Exercise prompt
For the entries that follow, say how many lines hold the string "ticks", with nothing else in the reply.

Provided records
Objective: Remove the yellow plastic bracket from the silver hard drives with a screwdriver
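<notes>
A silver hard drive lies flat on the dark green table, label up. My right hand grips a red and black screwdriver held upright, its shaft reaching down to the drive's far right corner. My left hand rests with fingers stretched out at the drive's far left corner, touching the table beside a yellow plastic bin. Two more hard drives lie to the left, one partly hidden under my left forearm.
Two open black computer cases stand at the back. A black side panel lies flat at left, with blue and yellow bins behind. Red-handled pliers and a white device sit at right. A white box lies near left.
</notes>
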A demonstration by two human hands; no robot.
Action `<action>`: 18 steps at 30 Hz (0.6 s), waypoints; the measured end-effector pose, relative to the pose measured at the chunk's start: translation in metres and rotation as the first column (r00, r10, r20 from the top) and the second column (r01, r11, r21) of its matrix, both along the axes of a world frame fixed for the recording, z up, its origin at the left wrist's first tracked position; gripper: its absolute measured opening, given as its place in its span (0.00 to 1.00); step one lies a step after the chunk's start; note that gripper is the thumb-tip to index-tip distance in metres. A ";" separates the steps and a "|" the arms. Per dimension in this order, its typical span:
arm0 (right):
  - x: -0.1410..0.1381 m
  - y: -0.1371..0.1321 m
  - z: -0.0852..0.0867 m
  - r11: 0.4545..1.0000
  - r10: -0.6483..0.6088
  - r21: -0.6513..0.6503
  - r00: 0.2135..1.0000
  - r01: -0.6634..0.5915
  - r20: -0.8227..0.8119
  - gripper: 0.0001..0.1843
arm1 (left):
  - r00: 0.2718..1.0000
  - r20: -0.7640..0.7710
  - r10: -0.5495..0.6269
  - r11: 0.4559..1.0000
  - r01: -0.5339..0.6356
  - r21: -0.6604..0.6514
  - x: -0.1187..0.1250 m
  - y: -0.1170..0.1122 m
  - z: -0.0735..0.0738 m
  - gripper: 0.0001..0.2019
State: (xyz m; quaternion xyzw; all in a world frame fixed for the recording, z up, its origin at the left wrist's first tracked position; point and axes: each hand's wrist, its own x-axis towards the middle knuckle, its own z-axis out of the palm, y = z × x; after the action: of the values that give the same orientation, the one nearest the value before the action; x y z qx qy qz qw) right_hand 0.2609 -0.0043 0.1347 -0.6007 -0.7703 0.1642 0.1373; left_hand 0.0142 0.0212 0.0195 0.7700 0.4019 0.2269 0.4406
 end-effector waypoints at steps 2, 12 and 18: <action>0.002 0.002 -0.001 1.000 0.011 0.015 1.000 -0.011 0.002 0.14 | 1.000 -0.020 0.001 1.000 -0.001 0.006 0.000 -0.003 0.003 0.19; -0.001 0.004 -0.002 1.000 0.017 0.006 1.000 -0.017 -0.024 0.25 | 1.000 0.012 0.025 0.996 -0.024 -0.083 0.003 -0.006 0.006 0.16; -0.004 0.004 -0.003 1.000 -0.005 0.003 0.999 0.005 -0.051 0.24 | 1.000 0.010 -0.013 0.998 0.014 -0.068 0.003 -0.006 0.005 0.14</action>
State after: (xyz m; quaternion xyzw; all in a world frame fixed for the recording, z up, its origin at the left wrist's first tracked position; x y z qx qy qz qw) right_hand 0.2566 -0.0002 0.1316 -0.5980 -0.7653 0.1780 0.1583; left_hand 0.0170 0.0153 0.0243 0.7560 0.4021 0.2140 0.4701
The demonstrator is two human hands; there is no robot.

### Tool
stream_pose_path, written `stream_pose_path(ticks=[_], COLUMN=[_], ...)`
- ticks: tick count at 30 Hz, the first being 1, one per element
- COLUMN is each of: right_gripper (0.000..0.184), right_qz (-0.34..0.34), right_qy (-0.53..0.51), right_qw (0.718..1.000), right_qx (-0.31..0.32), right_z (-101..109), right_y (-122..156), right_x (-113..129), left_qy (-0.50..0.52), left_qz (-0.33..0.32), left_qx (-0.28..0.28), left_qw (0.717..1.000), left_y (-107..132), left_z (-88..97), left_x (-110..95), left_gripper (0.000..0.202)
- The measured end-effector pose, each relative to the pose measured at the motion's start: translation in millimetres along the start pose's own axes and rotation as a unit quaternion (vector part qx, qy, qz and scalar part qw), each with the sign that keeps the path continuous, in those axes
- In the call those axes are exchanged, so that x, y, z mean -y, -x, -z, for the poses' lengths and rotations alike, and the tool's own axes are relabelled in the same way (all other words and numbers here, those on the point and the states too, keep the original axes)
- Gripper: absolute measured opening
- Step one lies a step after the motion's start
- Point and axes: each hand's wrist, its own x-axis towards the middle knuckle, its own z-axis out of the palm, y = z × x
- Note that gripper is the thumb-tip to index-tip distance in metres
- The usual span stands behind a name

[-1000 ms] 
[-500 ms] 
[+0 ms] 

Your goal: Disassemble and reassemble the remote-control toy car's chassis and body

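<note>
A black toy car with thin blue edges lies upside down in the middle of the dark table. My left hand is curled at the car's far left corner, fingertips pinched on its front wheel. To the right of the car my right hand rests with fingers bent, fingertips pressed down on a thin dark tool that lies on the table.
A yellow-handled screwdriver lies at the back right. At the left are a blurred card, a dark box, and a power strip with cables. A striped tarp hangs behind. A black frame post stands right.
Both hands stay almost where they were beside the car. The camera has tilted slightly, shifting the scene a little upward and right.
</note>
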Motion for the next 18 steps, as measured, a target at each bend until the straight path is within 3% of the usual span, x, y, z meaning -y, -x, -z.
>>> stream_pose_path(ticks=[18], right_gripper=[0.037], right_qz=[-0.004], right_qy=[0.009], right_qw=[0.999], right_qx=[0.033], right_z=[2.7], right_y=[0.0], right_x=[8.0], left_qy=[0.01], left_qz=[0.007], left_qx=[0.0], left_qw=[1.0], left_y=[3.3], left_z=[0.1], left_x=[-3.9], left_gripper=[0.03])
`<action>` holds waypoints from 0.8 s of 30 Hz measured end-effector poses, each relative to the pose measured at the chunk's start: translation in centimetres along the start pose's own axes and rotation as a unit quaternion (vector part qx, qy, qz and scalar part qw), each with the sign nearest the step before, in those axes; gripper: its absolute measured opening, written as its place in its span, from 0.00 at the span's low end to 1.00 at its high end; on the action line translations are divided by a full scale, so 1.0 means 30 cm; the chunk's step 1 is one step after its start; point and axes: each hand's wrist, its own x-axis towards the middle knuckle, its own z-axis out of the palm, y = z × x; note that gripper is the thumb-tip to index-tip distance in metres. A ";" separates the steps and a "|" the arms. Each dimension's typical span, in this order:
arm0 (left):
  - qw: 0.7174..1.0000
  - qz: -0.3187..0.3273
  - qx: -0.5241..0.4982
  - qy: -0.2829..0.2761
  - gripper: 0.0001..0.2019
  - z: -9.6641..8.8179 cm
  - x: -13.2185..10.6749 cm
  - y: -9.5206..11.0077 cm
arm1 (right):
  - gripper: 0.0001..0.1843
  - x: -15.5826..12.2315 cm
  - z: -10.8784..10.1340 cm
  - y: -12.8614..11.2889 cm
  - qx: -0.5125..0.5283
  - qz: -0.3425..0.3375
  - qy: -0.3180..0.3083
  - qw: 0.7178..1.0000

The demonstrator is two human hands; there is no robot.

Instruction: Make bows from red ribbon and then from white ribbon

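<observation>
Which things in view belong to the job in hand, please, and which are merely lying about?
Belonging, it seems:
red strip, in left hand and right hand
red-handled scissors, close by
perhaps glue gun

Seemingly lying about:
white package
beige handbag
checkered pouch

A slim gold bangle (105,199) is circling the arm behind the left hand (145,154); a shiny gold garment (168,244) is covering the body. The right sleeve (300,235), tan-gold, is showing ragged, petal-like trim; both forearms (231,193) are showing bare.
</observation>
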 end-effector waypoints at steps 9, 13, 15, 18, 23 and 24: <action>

Answer section
3